• BRIEF:
In the listing below, count the lines that contain the string "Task", and state that number without further words.

************

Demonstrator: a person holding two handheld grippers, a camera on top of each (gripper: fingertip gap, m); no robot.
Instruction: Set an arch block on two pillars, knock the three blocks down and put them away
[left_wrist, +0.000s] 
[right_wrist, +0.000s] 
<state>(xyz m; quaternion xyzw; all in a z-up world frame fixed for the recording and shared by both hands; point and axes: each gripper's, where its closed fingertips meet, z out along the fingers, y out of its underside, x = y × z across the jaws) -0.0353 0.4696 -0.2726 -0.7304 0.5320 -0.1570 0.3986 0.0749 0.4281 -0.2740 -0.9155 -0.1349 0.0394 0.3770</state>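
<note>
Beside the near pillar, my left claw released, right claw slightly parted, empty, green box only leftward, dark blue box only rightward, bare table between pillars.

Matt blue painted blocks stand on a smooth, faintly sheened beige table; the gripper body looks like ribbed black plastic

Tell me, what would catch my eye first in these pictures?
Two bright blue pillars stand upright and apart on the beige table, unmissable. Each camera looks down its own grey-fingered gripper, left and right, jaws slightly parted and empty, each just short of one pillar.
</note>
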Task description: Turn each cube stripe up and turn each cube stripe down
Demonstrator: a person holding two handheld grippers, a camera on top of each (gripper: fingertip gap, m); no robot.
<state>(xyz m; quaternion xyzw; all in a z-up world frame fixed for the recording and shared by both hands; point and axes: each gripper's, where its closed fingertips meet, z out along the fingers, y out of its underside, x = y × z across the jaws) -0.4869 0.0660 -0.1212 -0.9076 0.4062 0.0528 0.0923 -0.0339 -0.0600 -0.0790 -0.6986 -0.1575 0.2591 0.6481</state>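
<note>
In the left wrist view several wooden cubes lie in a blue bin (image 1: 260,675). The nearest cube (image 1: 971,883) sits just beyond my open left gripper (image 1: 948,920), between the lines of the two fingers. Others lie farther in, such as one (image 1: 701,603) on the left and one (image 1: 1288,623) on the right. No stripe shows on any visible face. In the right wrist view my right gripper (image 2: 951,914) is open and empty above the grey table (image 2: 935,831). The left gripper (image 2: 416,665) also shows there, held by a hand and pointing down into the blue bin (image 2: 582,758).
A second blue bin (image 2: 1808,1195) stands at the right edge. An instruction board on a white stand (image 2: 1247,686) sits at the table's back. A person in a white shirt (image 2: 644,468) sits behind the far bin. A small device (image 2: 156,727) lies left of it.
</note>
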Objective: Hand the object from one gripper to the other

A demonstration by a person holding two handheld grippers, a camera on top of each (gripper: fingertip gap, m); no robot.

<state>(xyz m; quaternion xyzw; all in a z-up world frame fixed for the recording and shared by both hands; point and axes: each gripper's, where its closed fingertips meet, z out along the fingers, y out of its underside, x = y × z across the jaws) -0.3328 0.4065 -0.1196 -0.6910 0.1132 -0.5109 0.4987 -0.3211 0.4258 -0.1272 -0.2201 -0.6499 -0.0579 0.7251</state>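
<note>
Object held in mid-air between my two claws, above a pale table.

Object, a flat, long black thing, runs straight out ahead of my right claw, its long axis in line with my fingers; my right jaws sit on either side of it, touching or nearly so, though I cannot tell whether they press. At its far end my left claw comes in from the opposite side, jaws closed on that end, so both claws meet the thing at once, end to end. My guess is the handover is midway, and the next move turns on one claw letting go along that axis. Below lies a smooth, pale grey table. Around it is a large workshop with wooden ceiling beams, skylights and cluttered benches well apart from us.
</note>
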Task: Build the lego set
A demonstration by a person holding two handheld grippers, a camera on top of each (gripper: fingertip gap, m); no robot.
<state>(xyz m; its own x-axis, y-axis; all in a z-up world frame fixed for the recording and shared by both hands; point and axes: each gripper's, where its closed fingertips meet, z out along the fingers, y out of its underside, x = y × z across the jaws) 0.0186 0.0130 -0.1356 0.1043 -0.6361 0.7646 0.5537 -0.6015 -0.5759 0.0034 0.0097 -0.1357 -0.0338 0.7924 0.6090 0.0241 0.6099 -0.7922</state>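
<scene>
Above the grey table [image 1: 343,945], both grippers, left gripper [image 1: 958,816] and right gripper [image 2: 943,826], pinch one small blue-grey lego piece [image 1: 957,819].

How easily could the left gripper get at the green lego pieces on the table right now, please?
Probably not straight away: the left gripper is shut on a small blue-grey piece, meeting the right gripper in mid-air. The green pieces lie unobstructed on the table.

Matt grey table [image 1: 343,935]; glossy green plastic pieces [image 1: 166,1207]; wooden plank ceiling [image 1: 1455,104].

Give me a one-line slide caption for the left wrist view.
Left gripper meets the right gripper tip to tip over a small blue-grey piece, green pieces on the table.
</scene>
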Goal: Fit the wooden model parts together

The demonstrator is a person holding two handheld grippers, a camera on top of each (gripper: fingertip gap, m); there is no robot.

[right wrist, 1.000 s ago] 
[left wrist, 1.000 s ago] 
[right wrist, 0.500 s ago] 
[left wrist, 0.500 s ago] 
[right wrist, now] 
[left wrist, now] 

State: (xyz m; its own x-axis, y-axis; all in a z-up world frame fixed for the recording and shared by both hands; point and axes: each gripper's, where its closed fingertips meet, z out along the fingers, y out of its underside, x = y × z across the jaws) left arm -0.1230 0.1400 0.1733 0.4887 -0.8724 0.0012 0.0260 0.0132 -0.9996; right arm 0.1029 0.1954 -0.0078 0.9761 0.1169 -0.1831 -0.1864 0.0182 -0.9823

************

• SOLUTION TO THIS PROBLEM:
2